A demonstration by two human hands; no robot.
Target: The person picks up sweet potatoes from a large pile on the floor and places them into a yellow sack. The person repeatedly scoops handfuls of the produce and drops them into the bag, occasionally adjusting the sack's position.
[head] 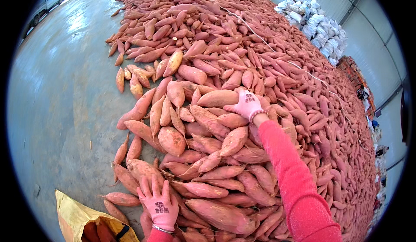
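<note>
A huge heap of sweet potatoes [201, 144] spreads before me. My left hand [159, 206], in a pink glove, lies palm down with fingers apart on the near edge of the heap, against a large sweet potato [143, 170]. Farther up, my right hand [245, 104], also gloved in pink, reaches over the heap and touches the right end of a long sweet potato [217, 98]; whether it grips it I cannot tell. A yellow bag [73, 217] stands agape at the lower left, with sweet potatoes [97, 232] inside.
Smooth concrete floor [71, 112] runs along the left of the heap. A white cord [250, 29] lies across the pile. White sacks [321, 27] are stacked at the upper right by a pale wall [373, 24], near orange crates [352, 70]. A vehicle [48, 1] stands at the upper left.
</note>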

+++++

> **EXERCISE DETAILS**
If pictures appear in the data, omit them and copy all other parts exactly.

> **ANSWER BOX**
A demonstration by two human hands; no robot.
Target: The person picks up sweet potatoes from a large pile on the floor and places them into a yellow sack. The person repeatedly scoops handfuls of the produce and drops them into the bag, occasionally adjusting the sack's position.
[head] 
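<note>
A huge heap of sweet potatoes [201, 144] spreads before me. My left hand [159, 206], in a pink glove, lies palm down with fingers apart on the near edge of the heap, against a large sweet potato [143, 170]. Farther up, my right hand [245, 104], also gloved in pink, reaches over the heap and touches the right end of a long sweet potato [217, 98]; whether it grips it I cannot tell. A yellow bag [73, 217] stands agape at the lower left, with sweet potatoes [97, 232] inside.
Smooth concrete floor [71, 112] runs along the left of the heap. A white cord [250, 29] lies across the pile. White sacks [321, 27] are stacked at the upper right by a pale wall [373, 24], near orange crates [352, 70]. A vehicle [48, 1] stands at the upper left.
</note>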

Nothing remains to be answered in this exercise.